=== WHAT TO WORK ON ===
Pick every line out of the entries below that has the string "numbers", and copy it.

[PROVIDED RECORDS — start]

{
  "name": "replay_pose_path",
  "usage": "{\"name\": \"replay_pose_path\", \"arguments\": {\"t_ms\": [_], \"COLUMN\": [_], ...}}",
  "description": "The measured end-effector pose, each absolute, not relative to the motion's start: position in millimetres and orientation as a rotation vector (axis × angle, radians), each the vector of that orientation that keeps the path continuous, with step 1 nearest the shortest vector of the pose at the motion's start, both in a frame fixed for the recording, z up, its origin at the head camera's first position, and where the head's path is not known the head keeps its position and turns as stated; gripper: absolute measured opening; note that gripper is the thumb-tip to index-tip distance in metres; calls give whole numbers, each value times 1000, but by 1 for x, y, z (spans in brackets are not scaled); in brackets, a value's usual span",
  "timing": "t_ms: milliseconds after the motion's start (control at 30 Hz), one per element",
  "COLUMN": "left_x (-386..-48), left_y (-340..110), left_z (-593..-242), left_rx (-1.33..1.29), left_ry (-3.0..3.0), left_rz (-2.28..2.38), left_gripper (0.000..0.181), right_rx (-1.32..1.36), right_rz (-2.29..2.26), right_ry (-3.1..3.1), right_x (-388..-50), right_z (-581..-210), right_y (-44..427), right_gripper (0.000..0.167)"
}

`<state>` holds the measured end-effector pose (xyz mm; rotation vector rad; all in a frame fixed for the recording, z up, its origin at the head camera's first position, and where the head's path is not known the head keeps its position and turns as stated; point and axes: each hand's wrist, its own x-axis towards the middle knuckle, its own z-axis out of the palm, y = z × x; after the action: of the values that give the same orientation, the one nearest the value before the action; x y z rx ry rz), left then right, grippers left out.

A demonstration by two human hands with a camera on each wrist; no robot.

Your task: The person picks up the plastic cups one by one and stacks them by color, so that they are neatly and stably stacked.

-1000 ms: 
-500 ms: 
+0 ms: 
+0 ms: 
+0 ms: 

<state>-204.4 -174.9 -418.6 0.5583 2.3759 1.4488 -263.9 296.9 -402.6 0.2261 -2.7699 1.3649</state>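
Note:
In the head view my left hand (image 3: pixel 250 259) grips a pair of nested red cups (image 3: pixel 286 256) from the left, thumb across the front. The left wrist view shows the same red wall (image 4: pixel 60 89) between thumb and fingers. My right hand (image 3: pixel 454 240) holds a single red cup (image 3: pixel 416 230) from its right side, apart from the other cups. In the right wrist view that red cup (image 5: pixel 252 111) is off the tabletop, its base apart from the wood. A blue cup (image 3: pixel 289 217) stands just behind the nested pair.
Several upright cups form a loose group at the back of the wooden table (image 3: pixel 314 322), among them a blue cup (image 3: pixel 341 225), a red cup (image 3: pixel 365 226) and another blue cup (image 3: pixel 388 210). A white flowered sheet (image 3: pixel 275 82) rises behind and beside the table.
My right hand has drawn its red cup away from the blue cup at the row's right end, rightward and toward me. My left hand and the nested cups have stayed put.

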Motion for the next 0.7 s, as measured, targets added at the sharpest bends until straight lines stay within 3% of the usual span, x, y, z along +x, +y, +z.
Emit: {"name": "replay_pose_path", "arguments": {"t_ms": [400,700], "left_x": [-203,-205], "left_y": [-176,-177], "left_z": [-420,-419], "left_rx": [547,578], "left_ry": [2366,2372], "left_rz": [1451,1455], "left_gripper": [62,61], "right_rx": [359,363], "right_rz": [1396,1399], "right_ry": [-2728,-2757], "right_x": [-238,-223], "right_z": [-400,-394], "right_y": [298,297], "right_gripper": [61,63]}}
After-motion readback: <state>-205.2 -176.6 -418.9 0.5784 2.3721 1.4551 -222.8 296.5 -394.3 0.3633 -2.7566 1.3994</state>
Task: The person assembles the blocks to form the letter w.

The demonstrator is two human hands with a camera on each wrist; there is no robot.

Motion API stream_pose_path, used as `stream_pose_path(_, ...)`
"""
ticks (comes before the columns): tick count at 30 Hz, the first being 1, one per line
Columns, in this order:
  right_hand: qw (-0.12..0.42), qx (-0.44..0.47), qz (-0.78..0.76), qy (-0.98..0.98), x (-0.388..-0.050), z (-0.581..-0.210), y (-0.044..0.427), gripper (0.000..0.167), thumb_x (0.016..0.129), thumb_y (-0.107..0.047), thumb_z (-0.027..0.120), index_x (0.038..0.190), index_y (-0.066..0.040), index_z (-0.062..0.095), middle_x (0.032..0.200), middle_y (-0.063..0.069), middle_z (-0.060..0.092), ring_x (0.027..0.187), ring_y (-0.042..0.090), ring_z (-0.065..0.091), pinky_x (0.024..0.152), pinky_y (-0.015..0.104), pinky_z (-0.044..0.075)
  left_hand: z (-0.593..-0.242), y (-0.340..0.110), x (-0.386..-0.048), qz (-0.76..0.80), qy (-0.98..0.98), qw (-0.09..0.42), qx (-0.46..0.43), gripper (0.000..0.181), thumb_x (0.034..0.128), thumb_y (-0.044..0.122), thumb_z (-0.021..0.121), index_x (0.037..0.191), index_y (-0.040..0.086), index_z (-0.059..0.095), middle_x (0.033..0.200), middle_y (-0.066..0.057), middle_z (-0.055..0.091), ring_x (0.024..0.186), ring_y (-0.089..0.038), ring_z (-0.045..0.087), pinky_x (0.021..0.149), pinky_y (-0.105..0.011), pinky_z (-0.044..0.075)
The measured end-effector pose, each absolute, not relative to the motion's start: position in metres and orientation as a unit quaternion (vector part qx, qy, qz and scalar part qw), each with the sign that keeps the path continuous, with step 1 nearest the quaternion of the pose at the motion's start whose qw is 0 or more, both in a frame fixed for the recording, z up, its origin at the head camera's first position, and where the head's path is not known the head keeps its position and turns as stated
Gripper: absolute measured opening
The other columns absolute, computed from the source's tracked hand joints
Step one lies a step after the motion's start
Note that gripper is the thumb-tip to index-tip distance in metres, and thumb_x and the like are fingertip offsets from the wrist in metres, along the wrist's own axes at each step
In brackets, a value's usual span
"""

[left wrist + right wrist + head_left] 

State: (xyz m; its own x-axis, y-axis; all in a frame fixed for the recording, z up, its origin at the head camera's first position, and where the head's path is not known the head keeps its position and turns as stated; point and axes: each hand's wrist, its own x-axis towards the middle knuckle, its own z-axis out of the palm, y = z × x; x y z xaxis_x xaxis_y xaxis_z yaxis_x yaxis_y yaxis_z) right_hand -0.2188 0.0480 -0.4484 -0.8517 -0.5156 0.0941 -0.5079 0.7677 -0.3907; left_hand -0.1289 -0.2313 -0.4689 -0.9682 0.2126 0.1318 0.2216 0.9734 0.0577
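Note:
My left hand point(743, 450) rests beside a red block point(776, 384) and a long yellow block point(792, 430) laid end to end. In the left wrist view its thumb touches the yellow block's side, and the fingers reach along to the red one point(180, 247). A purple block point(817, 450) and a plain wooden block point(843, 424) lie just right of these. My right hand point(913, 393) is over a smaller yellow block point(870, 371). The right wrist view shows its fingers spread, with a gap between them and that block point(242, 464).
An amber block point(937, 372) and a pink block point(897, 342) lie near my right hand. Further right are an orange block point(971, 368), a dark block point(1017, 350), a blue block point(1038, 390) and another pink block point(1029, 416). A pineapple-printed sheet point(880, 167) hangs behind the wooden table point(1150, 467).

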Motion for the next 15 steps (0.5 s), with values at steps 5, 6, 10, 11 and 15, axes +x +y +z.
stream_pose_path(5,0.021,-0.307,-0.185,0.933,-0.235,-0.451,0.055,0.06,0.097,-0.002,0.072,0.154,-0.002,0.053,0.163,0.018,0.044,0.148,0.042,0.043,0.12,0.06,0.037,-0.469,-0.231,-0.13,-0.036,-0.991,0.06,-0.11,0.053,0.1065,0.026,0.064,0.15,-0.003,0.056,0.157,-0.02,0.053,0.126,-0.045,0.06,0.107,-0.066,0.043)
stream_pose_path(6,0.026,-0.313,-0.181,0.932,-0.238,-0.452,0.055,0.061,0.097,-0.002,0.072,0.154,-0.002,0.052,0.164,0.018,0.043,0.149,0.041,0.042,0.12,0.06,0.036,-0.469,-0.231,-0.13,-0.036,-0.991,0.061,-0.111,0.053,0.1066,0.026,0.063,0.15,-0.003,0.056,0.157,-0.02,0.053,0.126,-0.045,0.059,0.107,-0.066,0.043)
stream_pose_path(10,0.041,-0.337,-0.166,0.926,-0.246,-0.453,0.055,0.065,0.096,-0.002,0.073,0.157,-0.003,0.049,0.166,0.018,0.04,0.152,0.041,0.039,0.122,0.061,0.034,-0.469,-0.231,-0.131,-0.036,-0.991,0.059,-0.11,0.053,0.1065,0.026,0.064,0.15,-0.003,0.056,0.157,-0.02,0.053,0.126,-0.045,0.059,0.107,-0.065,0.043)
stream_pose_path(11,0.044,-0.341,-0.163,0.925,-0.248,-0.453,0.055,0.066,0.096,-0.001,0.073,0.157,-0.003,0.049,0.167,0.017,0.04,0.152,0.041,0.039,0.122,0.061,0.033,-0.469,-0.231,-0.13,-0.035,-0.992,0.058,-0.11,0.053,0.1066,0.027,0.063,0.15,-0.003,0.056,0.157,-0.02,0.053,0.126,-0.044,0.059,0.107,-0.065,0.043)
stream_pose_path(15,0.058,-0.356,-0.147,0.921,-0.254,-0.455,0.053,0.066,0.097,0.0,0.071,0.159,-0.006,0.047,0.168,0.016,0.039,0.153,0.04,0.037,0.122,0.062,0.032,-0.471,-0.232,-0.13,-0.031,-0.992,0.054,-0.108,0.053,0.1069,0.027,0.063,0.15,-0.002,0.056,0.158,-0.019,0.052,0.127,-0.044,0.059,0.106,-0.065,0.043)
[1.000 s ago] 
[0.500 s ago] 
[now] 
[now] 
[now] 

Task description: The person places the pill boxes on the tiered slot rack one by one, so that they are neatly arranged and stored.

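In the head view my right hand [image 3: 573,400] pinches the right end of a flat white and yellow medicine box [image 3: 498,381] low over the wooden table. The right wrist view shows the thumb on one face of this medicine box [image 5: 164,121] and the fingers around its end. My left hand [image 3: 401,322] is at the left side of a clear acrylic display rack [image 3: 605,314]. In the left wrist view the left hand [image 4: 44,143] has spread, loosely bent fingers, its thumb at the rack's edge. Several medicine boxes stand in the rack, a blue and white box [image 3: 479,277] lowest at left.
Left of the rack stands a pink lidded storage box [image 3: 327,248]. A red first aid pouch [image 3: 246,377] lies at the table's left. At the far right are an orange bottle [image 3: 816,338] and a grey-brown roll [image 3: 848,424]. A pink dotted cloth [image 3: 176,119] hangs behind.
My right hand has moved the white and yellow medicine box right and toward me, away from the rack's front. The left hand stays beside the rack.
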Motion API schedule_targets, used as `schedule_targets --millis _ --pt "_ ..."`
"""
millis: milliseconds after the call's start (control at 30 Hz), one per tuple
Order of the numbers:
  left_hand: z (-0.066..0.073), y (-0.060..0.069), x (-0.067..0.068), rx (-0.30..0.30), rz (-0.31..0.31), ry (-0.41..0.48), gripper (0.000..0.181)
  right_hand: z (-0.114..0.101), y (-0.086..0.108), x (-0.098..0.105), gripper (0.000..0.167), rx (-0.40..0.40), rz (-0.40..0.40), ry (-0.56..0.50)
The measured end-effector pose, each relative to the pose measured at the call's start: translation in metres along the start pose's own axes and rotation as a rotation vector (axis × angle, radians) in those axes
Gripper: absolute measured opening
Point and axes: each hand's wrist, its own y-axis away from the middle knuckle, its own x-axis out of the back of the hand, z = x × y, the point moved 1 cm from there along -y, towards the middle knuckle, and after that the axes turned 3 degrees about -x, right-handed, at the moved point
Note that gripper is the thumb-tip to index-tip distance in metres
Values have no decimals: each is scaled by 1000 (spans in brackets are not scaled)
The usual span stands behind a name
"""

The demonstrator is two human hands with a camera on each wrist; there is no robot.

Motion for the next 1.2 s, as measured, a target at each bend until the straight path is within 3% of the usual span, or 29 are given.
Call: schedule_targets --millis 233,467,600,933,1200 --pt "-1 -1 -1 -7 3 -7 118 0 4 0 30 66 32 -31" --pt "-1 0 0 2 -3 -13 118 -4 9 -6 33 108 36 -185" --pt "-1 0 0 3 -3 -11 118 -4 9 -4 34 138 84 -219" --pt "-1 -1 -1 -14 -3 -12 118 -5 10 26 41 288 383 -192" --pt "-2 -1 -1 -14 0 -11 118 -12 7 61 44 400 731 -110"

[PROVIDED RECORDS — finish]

=== THE COMPLETED TASK ===
  "description": "The measured end-effector pose, each absolute, not relative to the motion's start: position in millimetres and orientation as a rotation vector (axis × angle, radians), each the vector of that orientation that keeps the path continuous, with step 1 nearest the shortest vector of the pose at the motion's start, both in a frame fixed for the recording, z up, its origin at the head camera's first position, and where the head's path is not known the head keeps its position and turns as stated; gripper: absolute measured opening; note that gripper is the thumb-tip to index-tip distance in metres; calls give whole numbers, each value times 1000, but by 1 for x, y, z (spans in brackets are not scaled); in brackets, a value's usual span",
Order of the numbers:

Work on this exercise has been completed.